• Data below:
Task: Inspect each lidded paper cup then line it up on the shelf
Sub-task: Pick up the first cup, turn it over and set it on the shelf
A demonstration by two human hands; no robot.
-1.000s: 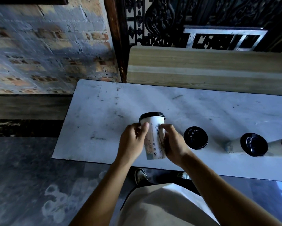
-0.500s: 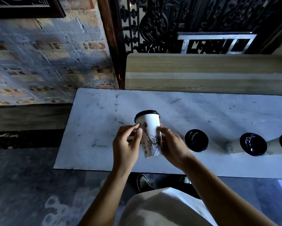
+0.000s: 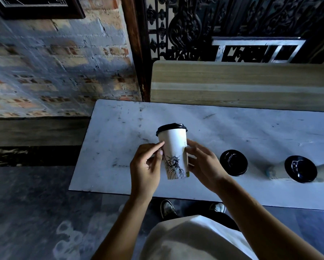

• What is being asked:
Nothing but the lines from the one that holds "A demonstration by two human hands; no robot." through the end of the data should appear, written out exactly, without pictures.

• Solution to this task:
A demonstration by two human hands; no robot.
-1.000s: 
-0.500s: 
+0.000s: 

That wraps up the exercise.